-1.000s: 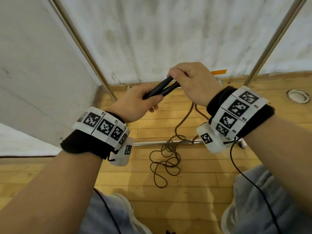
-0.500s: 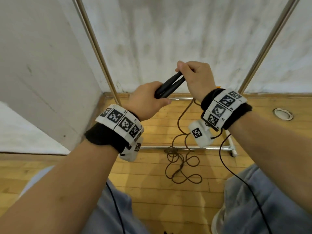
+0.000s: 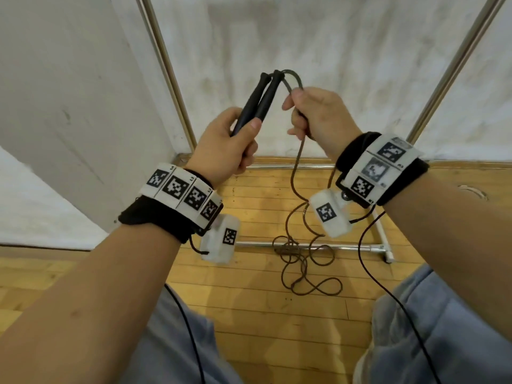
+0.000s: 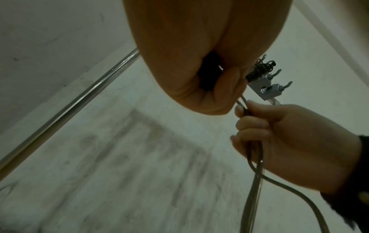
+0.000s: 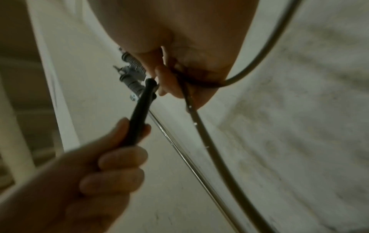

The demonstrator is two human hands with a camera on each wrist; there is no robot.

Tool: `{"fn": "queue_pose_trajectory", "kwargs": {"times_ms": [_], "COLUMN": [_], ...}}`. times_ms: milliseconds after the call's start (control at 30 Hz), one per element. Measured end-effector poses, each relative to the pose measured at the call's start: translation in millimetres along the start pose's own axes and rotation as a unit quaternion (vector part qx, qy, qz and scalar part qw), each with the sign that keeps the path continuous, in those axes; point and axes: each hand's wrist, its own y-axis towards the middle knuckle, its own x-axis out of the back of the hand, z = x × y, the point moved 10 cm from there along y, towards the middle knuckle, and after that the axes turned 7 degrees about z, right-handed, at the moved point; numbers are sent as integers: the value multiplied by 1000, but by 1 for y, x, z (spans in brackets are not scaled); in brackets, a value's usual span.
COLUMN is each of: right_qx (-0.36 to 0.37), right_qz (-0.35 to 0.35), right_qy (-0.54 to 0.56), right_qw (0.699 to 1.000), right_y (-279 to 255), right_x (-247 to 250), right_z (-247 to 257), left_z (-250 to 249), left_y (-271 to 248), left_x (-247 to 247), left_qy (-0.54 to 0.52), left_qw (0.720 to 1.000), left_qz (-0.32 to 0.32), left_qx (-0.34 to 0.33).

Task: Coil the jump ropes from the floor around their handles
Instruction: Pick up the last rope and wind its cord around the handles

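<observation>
Now the left hand [image 3: 224, 151] grips both handles [image 3: 260, 98], tilted toward upper centre. Just right, the right hand [image 3: 318, 117] pinches the rope [image 3: 297, 167], which trails to the floor [image 3: 249, 314]

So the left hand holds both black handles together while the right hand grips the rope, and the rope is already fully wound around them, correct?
Not quite: the rope isn't wound yet. The head view shows it trailing down to loose loops on the floor. The left hand does hold both handles; the right hand grips rope.

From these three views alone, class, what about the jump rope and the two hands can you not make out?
- Handles' lower ends: left hand covers the handles, head view.
- Rope inside the right hand: fingers hide it.
- Floor tangle: too fine to trace; the wrist camera covers part.
- Left wrist view: the palm blocks the handles.
</observation>
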Motion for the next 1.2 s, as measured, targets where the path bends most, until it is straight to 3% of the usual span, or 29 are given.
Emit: {"fn": "queue_pose_trajectory", "kwargs": {"times_ms": [133, 267, 367, 433, 533, 700, 933, 1067, 1200], "right_qx": [-26, -100, -83, -74, -80, -99, -124, -128, -128], "right_qz": [-2, -12, 0, 19, -14, -146, -188, -196, -192], "right_qy": [20, 75, 136, 108, 46, 23, 122, 249, 304], "right_qw": [999, 992, 987, 991, 996, 984, 967, 940, 924], "right_y": [5, 12, 17, 14, 9, 2, -4, -3, 0], "right_x": [-7, 1, 10, 5, 7, 41, 44, 40, 42], "right_z": [-24, -56, -54, -55, -62, -75, -90, -93, -96], "left_z": [0, 16, 24, 27, 32, 19, 30, 30, 39], "left_y": [5, 14, 17, 19, 24, 26, 32, 34, 42], "left_x": [1, -3, -7, -11, -16, -17, -55, -61, -60], "left_qy": [23, 96, 132, 149, 197, 303, 447, 421, 361], "left_qw": [1000, 993, 982, 979, 973, 952, 893, 905, 932], "left_qz": [1, 61, 119, 129, 107, 6, 14, 19, 38], "left_qx": [4, 39, 56, 56, 49, -31, -55, -54, -11]}}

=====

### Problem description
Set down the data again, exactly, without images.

### Exercise response
-1.000s: 
-0.500s: 
+0.000s: 
+0.000s: 
+0.000s: 

The demonstrator is two human hands with a camera on each wrist; there is no robot.

Tool: `{"fn": "queue_pose_trajectory", "kwargs": {"times_ms": [_], "COLUMN": [_], ...}}`. times_ms: milliseconds after the call's start (control at 30 Hz), one per element. Measured end-effector poses, each relative to the pose measured at the call's start: translation in millimetres along the start pose's own axes and rotation as a unit quaternion (vector part qx, qy, qz and scalar part qw), each with the sign that keeps the path continuous, in those axes; point and axes: each hand's wrist, its own y-axis towards the middle knuckle, its own x-axis out of the back of the hand, z = x × y, the point moved 10 cm from there along y, towards the middle knuckle, and after that the axes turned 7 degrees about z, right-handed, at the moved point; numbers are sent as integers: the value multiplied by 1000, but by 1 for y, x, z (spans in brackets are not scaled); in brackets, a value's usual span.
COLUMN is each of: right_qx (-0.36 to 0.37), right_qz (-0.35 to 0.35), right_qy (-0.54 to 0.56), right_qw (0.699 to 1.000), right_y (-279 to 255), right_x (-247 to 250), right_z (-247 to 257), left_z (-250 to 249), left_y (-271 to 248), left_x (-247 to 247), left_qy (-0.54 to 0.52), left_qw (0.720 to 1.000), left_qz (-0.32 to 0.32), left_qx (-0.34 to 0.33).

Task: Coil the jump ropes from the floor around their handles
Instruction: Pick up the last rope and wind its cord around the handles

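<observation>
Now the left hand [image 3: 224, 151] grips both handles [image 3: 260, 98], tilted toward upper centre. Just right, the right hand [image 3: 318, 117] pinches the rope [image 3: 297, 167], which trails to the floor [image 3: 249, 314]

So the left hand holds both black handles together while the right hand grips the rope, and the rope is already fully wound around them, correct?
Not quite: the rope isn't wound yet. The head view shows it trailing down to loose loops on the floor. The left hand does hold both handles; the right hand grips rope.

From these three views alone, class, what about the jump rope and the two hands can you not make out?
- Handles' lower ends: left hand covers the handles, head view.
- Rope inside the right hand: fingers hide it.
- Floor tangle: too fine to trace; the wrist camera covers part.
- Left wrist view: the palm blocks the handles.
</observation>
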Motion for the next 1.2 s, as measured, targets where the path bends most, until it is straight to 3% of the usual span, or 29 are given.
Emit: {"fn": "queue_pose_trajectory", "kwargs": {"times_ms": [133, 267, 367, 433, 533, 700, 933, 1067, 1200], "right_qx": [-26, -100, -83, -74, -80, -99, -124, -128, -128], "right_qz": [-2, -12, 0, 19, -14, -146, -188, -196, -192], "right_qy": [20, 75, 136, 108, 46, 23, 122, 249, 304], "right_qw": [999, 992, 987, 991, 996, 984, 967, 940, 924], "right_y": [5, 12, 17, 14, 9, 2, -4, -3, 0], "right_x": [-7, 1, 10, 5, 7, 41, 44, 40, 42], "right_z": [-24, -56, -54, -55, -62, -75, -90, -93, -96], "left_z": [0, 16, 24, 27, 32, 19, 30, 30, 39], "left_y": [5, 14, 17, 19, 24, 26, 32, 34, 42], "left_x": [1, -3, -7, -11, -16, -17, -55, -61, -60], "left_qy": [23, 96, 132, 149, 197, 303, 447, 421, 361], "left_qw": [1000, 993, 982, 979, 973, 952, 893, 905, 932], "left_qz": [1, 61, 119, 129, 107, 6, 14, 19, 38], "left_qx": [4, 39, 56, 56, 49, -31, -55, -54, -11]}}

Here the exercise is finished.